Aim of the exercise - Copy the listing in full and exactly, omitting its images.

Data provided -
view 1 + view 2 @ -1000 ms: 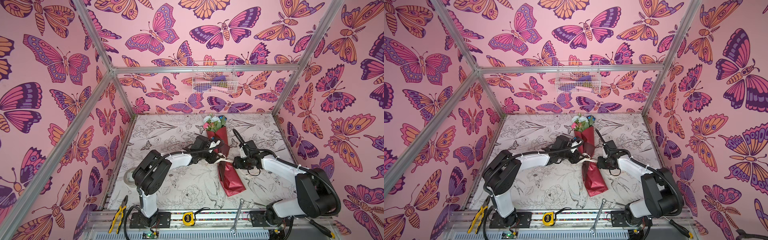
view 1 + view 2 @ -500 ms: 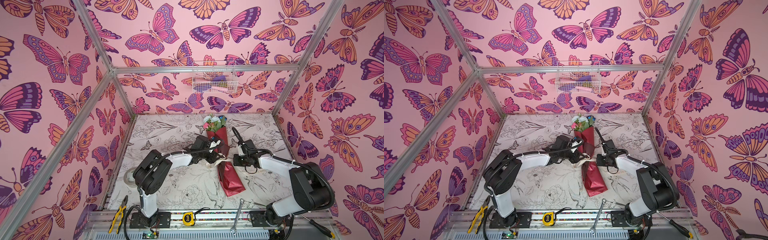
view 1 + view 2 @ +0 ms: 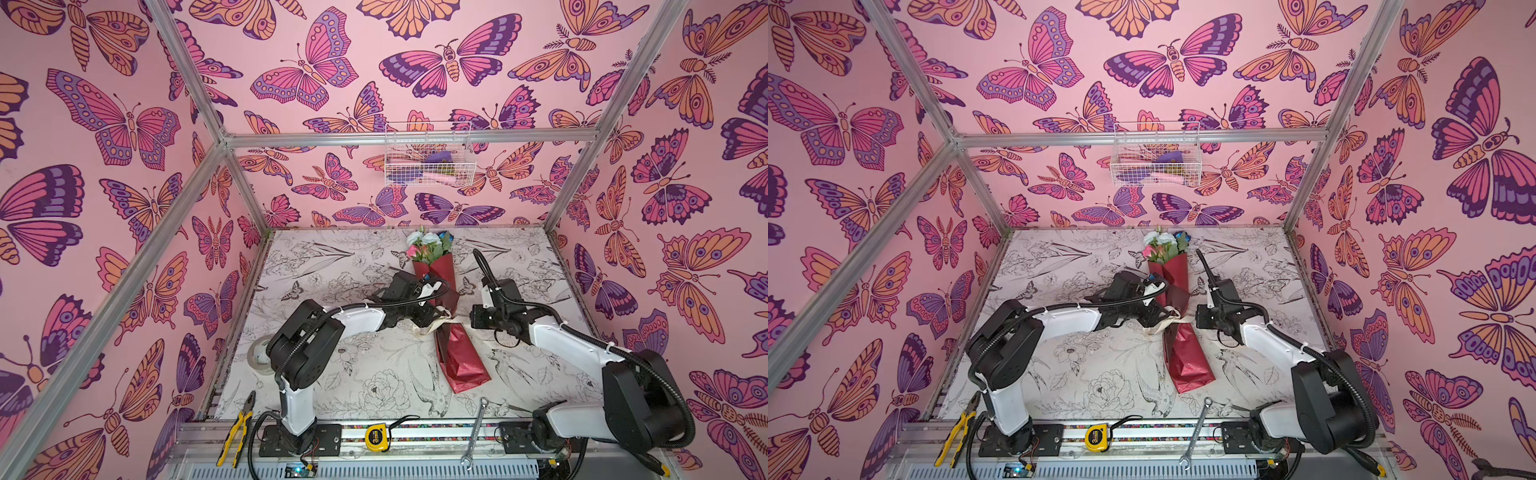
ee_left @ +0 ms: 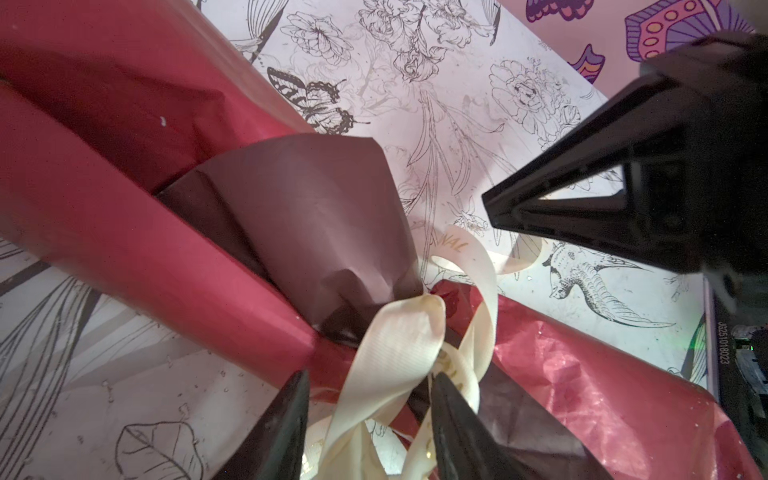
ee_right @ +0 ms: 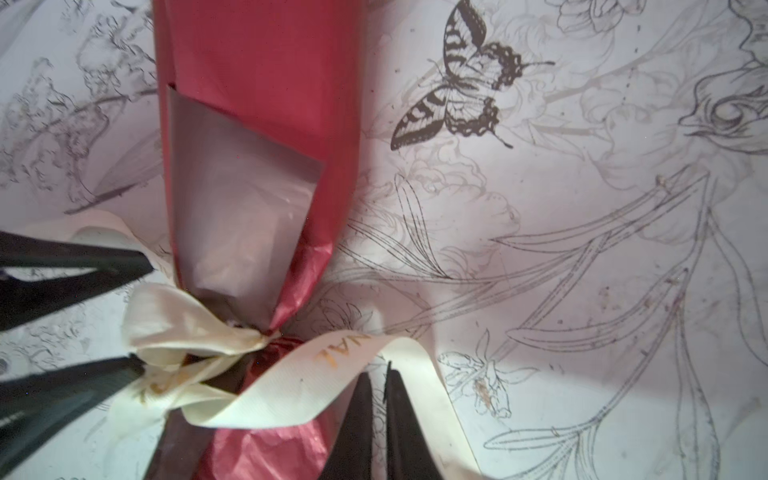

Output below -
view 1 + view 2 @ -1000 ms: 
view 1 + view 2 @ -500 ms: 
view 1 + view 2 @ +0 ms: 
ee_left @ +0 ms: 
ee_right @ +0 ms: 

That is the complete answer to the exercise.